Computers are so lucky. I’m stuck doing one thing at a time. Or am I? Although playing with time at the sub-second level is beyond my mortal abilities, I often attempt to time-slice my activities at the hour and day level. And reading is no exception. One book at a time? Boring. I typically have two or three main books active at once, plus a few supporting books in progress for lesser concerns. Here are my current reading sections.
Concurrent Books

  • The Craft of Research, by Wayne C. Booth, et. al. I’m reading this in preparation for the Well-Read Man project, to improve my study habits. So far, meh.
  • The One Year Bible. The publisher claims that by breaking the massive biblical text up into 365 daily readings, you will breeze through God’s Word in no time. Apparently, lying is no longer a major sin among religious publishers since it’s only May and I am already a month behind schedule.
  • More Information Than You Require, by John Hodgman. You might know this author as PC, from the “I’m a Mac, and I’m a PC” commercials. This book of fake trivia sits on my nightstand and provides four or five minutes of content-free reading each evening.
  • Remembering the Kanji, Volume I, by James Heisig. I married into a Japanese family, and learning the language is obligatory for communicating with the in-laws. I started into this book’s 2,000-plus kanji characters more than a decade ago and I’ve just about reached the halfway point. Good progress!
  • The Dumbest Generation, by Mark Bauerlein. Although the book’s subtitle is, “Don’t trust anyone under 30,” the author doesn’t seem to worry about reduced book sales among this age group since he makes it clear that they don’t read. Another selection for the Well-Read Man project.
  • Philosophy for Dummies, by Thomas Morris. The title says it all.
  • Basic Economics, Fourth Edition, by Thomas Sowell. This book is thick, but Sowell does a good job at dumbing-down the subject matter for people like me. Although I am only halfway through it, I am already amazed at how the author effortlessly reveals Adam Smith’s “hidden hand” of economic magic.
  • The Autobiography of Mark Twain, Volume I, by Mark Twain, obviously. My son gave me this book for Christmas. I’m on page 200, which is where the biography begins! Two hundred pages of introductory content? No wonder this project will consume three volumes before it is done.

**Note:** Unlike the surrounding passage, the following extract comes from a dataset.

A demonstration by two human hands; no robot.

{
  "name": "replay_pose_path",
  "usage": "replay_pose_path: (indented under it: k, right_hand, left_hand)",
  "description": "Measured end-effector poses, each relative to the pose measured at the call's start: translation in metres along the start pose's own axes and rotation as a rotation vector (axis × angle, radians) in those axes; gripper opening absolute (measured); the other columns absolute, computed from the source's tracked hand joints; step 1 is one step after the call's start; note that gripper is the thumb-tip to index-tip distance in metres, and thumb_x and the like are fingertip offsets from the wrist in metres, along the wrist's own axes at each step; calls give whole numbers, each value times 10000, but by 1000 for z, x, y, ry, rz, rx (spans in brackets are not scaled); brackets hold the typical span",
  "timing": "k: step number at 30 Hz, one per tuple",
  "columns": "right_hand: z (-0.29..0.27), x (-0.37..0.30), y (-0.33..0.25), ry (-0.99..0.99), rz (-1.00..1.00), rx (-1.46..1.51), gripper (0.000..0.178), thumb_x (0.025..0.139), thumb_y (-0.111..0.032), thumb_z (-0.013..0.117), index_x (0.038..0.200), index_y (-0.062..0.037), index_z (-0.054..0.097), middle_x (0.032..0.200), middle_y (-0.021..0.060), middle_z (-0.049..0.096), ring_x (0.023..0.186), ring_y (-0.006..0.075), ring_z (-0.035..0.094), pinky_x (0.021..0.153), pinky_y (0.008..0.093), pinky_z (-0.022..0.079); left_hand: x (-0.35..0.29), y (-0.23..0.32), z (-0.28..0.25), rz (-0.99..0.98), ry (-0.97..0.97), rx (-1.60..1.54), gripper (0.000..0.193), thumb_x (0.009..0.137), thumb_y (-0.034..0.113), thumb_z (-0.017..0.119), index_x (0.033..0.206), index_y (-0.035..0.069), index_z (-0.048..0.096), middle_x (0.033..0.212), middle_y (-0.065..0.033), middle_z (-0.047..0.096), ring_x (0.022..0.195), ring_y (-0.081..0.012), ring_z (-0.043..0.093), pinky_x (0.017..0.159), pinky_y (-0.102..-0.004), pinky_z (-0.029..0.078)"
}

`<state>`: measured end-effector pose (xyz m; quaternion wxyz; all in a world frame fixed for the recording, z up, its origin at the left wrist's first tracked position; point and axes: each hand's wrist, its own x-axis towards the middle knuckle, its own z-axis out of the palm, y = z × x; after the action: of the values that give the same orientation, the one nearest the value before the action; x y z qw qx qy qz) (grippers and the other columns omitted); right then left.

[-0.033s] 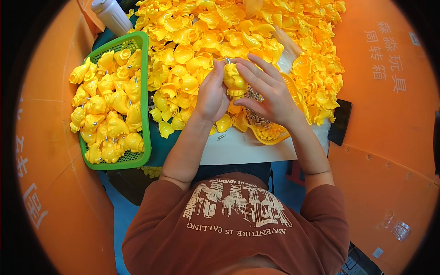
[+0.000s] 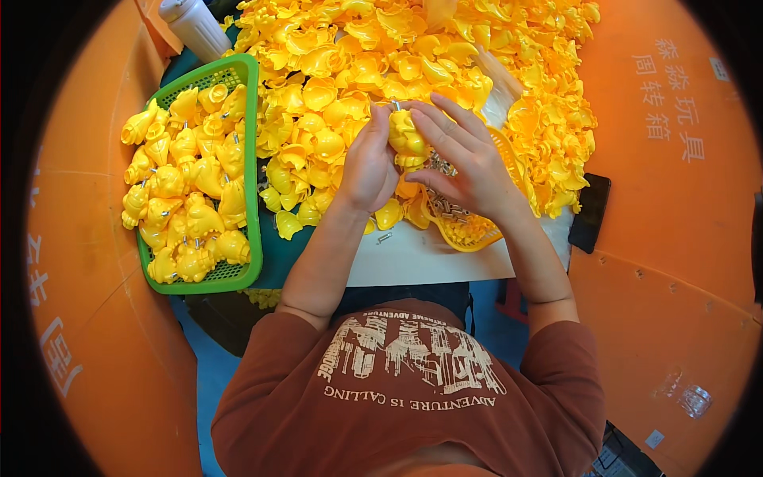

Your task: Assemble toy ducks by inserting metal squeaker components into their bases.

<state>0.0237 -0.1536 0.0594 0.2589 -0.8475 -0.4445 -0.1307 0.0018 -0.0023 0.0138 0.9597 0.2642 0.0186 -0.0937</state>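
Note:
Between my two hands, above the near edge of the heap, stands a small glossy yellow plastic figure (image 2: 408,141) with a metal pin sticking out of its top. My left hand (image 2: 370,165) is closed along its left side, fingers mostly hidden behind it. From the right, my right hand (image 2: 470,163) bends its fingers to the figure's upper part, while its thumb rests by the lower end. Beneath the right hand, a yellow basket (image 2: 470,246) holds many small metal pieces and tiny yellow parts. One loose metal piece (image 2: 385,238) lies on the white board (image 2: 429,266).
On the left, a green basket (image 2: 253,183) is filled with similar yellow figures, several showing metal pins. A large heap of yellow half shells (image 2: 350,71) covers the table's far side. A pale bottle (image 2: 195,30) stands back left; a dark phone-like slab (image 2: 590,213) lies right. Orange panels (image 2: 660,207) flank the table.

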Motion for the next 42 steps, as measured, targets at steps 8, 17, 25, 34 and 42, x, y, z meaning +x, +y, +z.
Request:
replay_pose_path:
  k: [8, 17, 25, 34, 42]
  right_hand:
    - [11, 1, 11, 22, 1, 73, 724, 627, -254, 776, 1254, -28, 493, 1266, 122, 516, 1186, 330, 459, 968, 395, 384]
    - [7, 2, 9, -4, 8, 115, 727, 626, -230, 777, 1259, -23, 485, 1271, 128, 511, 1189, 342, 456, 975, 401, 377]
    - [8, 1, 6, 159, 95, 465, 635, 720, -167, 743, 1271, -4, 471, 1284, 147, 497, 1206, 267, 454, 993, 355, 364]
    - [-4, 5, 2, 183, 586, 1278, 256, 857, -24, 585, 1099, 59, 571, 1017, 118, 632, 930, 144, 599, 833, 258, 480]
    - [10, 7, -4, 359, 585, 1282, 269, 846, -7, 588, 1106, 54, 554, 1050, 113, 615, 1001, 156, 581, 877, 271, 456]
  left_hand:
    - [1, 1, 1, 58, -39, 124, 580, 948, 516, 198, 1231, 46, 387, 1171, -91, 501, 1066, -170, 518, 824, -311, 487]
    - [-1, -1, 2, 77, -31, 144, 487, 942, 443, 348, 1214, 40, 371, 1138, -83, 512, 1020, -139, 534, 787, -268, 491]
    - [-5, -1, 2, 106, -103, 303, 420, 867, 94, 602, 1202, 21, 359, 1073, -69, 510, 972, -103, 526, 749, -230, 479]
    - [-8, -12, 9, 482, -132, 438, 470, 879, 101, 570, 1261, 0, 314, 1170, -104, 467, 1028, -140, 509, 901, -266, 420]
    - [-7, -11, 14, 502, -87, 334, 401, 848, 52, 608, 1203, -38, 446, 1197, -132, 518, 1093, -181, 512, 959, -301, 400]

When the Well-Read Man project gets into full swing in July, I may need to rethink this many-books strategy. I always considered my book-tasking abilities an advantage. Instead of absorbing one source of content, my brain is advancing on several fronts simultaneously. But research indicates that I’m doing the opposite. According to a 2009 study published in the Proceedings of the National Academy of Sciences (and summarized in this Wired Magazine article from that same year), people who flit from one activity to another tend to fare significantly worse on nearly any activity involving the brain. Like thinking. Or at least that’s what I got out of the article. My favorite song was playing!

[Image Credits: pixabay.com/SerenaWong]


  1. Hi Tim! I think reading several books at once is the only way to go. Multi-tasking on a minute-to-minute basis is certainly bad for performance, but slogging away on one thing for hours and days on end is a really quick way to learn to hate what you’re doing. I don’t know any serious readers who don’t have multiple books on the go at any one time. The Kindle was invented so readers could go on vacation with only one suitcase… 😉

    This might also help: http://all4one4all.wordpress.com/2008/12/25/how-to-refresh-your-brain/

    I once read the whole Bible (Oxford annotated NRSV with Apocrypha) in the 40 days of Lent. It took about 3 hours a day, which included reading introductions and annotations. It was good to read it in sequence because I got a sense of the gradual shift in culture and use of language over the centuries. You won’t get that with the “One Year Bible,” especially as it doesn’t include the Apocrypha (which are somewhat transitional). Just a thought.

  2. Thanks for the advice on refreshing the brain. I like the one on smells. I’ll be sure to keep a dish of buttered-popcorn-flavored Jelly Bellies near my book reading chair. I love how they emit a popcorn smell as you chew them.